THE TASK
From the line that contains "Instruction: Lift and" through the last line of the data, copy everything exactly and nothing else, omitting the pictures.

SOURCE MATERIAL
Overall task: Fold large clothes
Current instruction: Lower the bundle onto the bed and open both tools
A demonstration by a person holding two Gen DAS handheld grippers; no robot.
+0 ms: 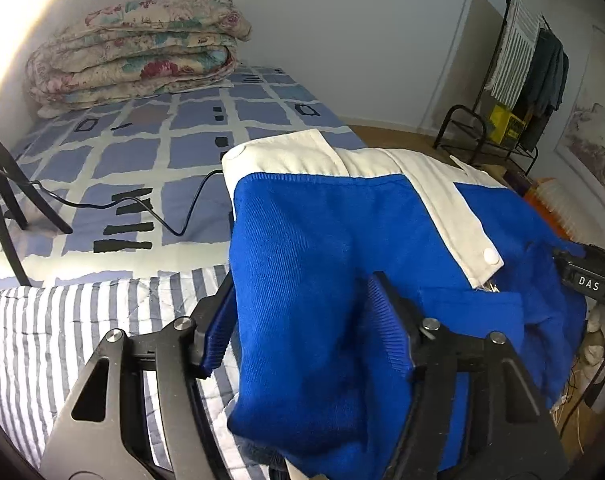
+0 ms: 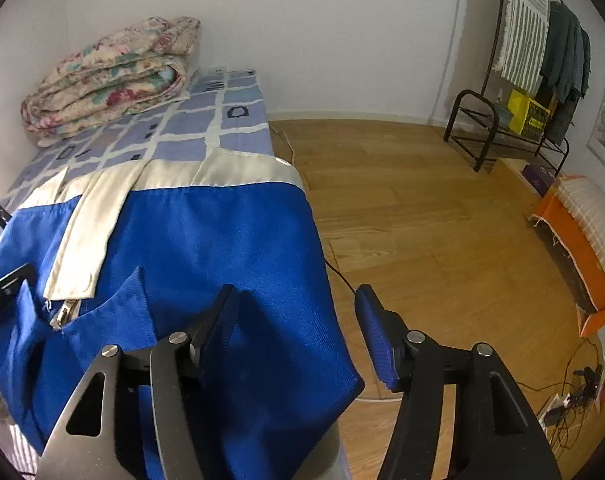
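jacket [image 2: 206, 240], blue with white yoke, lies on bed [image 1: 150, 152] near edge, folded over once, zipper end exposed. left gripper [image 1: 302, 320] and right gripper [image 2: 298, 328]: jaws spread, cloth loose between them, not pinched. judgement: fold partway; further folds and smoothing left.

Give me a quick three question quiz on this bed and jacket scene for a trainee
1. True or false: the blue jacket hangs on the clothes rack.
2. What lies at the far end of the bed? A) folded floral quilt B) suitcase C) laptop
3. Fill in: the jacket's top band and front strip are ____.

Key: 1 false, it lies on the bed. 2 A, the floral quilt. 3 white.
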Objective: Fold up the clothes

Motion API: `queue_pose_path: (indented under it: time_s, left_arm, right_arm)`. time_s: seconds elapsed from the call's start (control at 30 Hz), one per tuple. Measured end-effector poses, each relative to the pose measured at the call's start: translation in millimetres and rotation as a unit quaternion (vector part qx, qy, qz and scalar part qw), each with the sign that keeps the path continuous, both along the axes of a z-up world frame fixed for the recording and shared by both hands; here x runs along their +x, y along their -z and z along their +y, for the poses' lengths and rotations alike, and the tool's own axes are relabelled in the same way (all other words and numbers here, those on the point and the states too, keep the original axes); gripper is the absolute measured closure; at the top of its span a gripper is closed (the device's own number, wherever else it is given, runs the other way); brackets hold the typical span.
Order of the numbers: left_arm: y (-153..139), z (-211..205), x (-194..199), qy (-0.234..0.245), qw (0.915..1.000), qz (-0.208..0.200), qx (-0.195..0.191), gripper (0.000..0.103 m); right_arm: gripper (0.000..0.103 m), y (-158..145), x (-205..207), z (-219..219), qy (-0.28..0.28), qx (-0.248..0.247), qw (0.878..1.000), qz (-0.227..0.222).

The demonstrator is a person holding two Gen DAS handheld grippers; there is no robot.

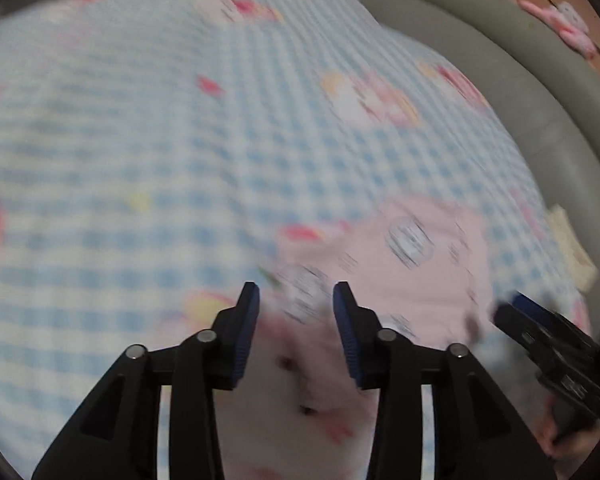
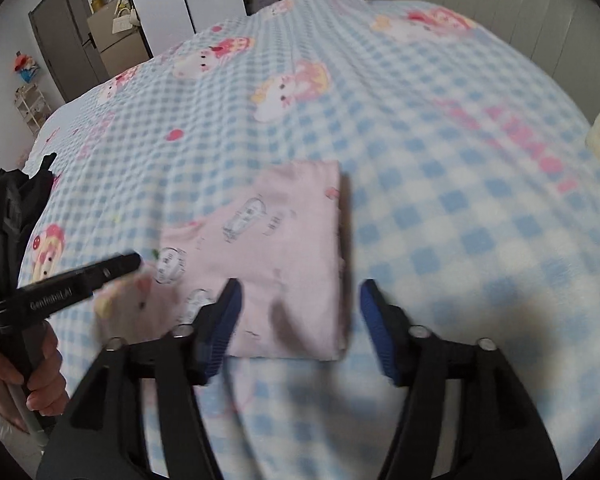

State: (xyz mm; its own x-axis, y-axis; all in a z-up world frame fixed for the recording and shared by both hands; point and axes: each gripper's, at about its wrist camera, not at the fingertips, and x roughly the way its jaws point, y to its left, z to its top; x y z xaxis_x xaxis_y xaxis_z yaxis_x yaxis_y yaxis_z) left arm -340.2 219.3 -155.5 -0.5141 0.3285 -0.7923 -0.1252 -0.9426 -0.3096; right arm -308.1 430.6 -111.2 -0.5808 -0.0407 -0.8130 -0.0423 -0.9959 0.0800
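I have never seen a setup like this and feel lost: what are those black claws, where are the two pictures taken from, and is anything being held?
There is no robot here. A person holds a hand tool in each hand, and each tool carries a camera looking forward along its two black jaws with blue pads. One picture comes from the left gripper, the other from the right gripper. In the right view, a hand can be seen gripping the left tool's handle. Below lies a bed with a blue checked blanket printed with cartoon figures. On it rests a pink garment, already folded into a neat rectangle. Both sets of jaws stand open above the garment, so nothing is held at this moment.
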Motion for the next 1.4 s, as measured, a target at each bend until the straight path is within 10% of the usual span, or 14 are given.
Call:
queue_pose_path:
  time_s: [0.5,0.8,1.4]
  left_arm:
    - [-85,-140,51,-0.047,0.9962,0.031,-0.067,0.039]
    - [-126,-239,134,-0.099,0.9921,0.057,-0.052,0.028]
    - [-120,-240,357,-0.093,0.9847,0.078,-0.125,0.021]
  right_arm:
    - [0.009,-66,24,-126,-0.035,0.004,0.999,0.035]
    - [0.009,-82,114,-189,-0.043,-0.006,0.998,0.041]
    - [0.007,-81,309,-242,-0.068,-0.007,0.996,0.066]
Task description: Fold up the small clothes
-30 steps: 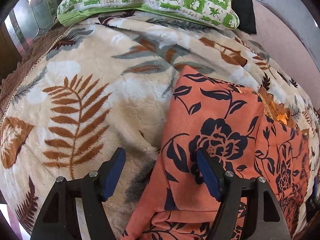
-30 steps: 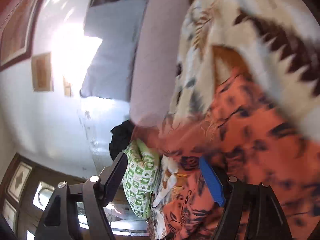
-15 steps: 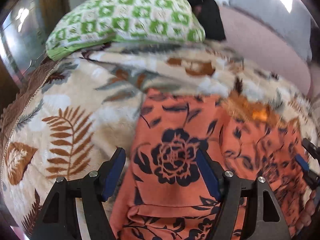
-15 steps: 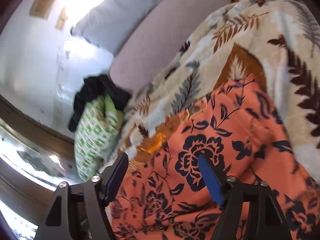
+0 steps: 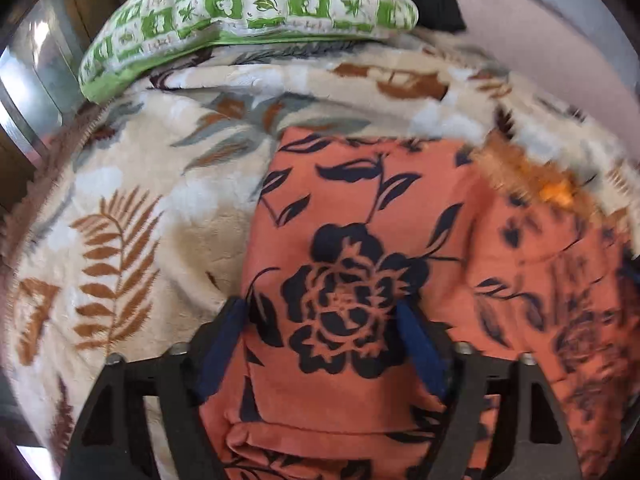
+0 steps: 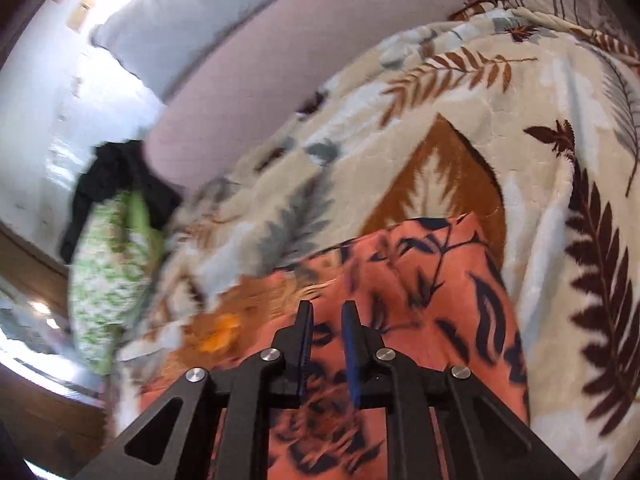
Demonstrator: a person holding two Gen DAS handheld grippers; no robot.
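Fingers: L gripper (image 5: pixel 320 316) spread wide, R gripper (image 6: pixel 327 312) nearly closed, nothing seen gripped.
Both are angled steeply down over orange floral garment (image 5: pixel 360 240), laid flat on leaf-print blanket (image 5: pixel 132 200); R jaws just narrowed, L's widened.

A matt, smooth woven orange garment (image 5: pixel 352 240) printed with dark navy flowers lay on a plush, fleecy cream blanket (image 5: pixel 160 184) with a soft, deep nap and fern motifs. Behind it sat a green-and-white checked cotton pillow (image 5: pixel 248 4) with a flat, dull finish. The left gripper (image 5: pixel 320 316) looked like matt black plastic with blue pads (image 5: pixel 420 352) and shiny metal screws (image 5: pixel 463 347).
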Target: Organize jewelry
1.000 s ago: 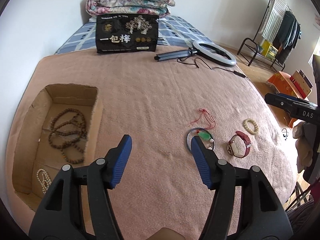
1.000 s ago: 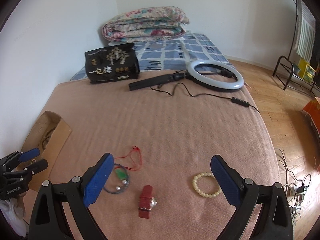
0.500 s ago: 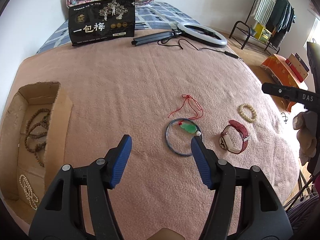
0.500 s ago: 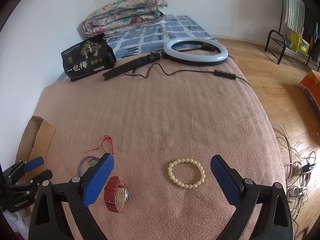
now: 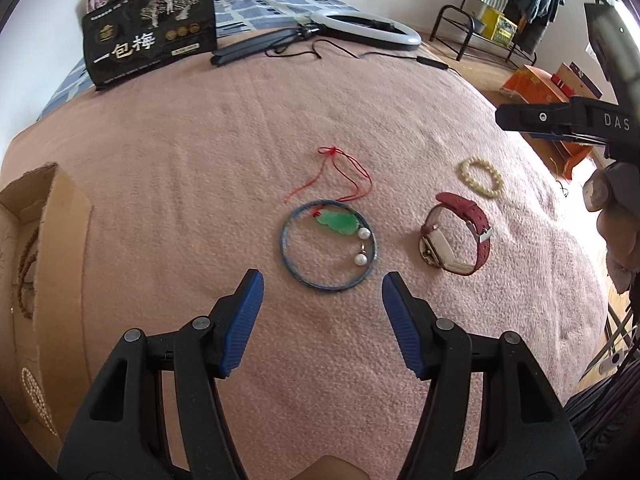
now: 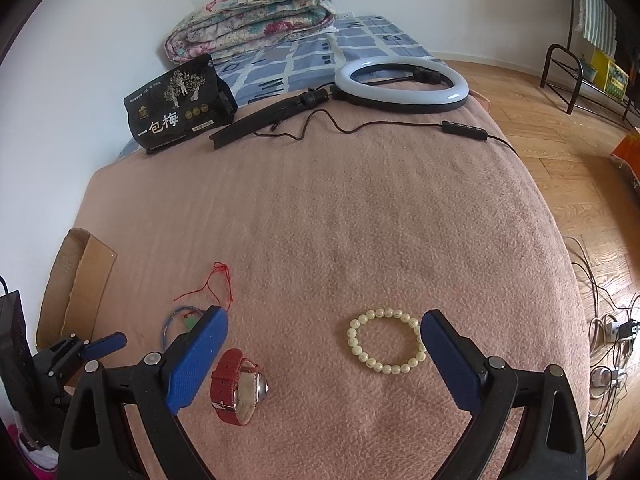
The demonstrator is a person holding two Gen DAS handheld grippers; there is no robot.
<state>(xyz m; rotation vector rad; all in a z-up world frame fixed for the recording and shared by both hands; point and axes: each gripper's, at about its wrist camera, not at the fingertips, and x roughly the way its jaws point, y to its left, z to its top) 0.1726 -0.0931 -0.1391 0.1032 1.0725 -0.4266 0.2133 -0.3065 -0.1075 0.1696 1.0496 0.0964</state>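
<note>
On the pink blanket [image 5: 240,160] lie a blue bangle [image 5: 289,264], with a green pendant on a red cord [image 5: 337,222] and two pearl earrings [image 5: 362,258] inside it, a red-strapped watch [image 5: 456,236] and a cream bead bracelet [image 5: 480,178]. My left gripper [image 5: 322,286] is open and empty, just short of the bangle. My right gripper [image 6: 322,326] is open and empty, above the cream bead bracelet [image 6: 384,346] and the watch [image 6: 236,388]. A cardboard box [image 5: 44,248] at the left holds brown bead strands and a pearl string.
A black snack bag [image 6: 176,112], a ring light with its cable [image 6: 400,84] and a folded quilt [image 6: 256,16] lie at the far end. The bed drops to a wooden floor [image 6: 560,128] on the right, with a clothes rack [image 5: 500,12] beyond.
My left gripper has moved forward and right from the box toward the bangle. My right gripper has shifted right and closer to the cream bracelet. Both stay open.
</note>
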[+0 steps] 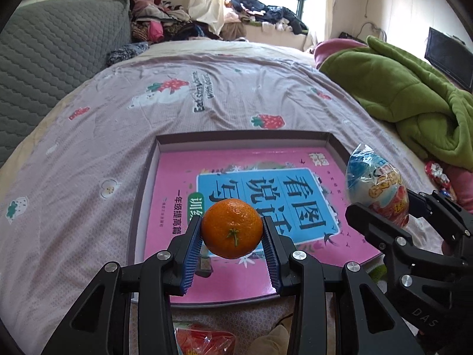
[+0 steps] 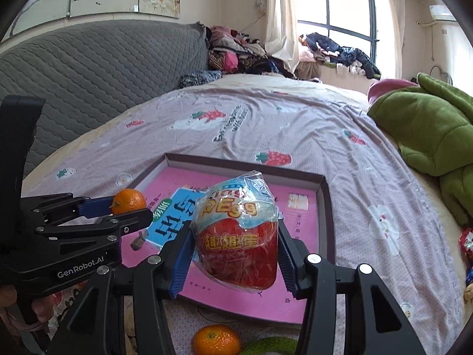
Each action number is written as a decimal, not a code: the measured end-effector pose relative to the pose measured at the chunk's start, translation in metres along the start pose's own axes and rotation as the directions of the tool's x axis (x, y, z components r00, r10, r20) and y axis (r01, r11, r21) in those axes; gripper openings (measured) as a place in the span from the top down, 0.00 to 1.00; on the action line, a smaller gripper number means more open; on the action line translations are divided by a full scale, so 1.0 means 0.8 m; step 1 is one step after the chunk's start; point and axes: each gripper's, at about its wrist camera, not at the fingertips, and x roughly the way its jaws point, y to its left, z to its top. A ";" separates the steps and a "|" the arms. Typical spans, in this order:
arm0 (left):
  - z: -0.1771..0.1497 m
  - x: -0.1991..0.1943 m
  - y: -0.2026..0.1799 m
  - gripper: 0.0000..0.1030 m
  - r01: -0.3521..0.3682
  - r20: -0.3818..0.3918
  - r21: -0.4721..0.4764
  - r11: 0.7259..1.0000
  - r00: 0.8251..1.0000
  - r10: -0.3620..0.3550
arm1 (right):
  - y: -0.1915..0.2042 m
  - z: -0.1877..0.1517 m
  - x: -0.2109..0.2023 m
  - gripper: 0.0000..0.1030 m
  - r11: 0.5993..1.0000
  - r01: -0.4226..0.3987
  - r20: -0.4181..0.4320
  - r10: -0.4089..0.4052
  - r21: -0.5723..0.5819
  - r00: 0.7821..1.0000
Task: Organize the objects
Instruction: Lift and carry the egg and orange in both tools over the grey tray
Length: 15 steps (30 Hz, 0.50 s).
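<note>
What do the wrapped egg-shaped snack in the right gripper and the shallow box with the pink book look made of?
Egg-shaped snack: clear crinkled plastic film, glossy, with highlights and creases; the inside is unclear.
Shallow box: looks like matte cardboard, with thin, straight, dark folded walls.
Pink book: glossy printed paper cover, judging by its sheen.

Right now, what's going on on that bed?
A person is tidying with two handheld grippers. The left gripper grips a tangerine, the right gripper a wrapped toy egg, both above the shallow box with a pink book inside. Another tangerine lies on the bed.
</note>
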 end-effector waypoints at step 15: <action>-0.006 0.053 -0.005 0.60 -0.007 -0.150 0.042 0.999 0.989 0.013 | -0.011 -0.027 0.059 0.50 0.999 0.041 -0.175 -0.038 0.018 0.984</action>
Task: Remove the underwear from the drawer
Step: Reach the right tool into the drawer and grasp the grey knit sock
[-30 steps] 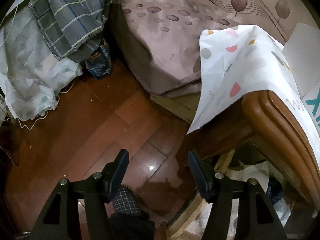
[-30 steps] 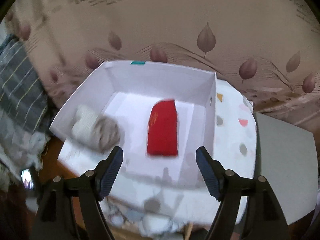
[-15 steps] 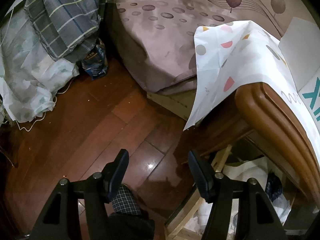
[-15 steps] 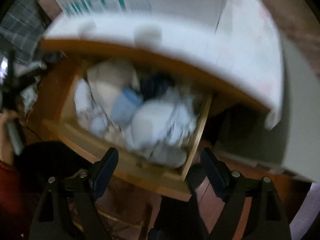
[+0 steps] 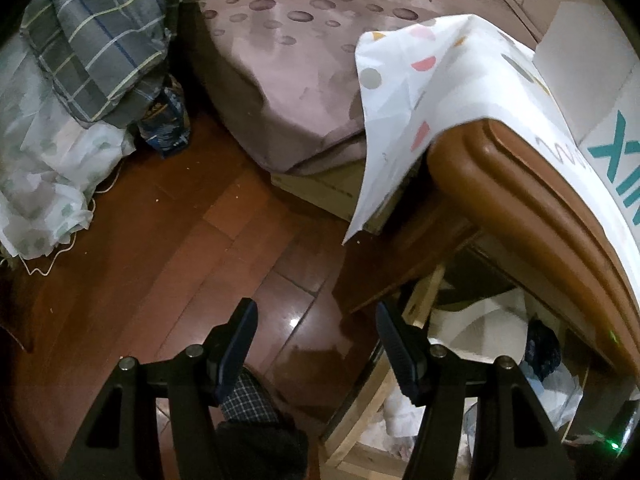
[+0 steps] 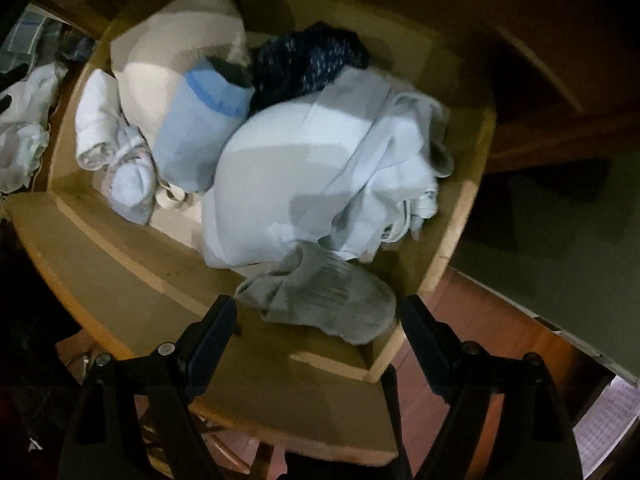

SOLUTION TO THIS TASK
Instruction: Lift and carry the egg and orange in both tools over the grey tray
Length: 15 steps (30 Hz, 0.50 s).
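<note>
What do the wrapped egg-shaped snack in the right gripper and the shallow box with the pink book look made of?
Egg-shaped snack: clear crinkled plastic film, glossy, with highlights and creases; the inside is unclear.
Shallow box: looks like matte cardboard, with thin, straight, dark folded walls.
Pink book: glossy printed paper cover, judging by its sheen.

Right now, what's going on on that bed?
A person is tidying with two handheld grippers. The left gripper grips a tangerine, the right gripper a wrapped toy egg, both above the shallow box with a pink book inside. Another tangerine lies on the bed.
</note>
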 end-effector waypoints at step 15: <action>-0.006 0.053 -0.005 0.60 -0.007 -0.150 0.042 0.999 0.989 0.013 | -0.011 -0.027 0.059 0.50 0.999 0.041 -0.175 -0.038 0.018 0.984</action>
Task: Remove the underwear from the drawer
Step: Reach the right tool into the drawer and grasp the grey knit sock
[-30 steps] 
[-30 steps] 
[-15 steps] 
[-15 steps] 
[+0 steps] 
[+0 steps] 

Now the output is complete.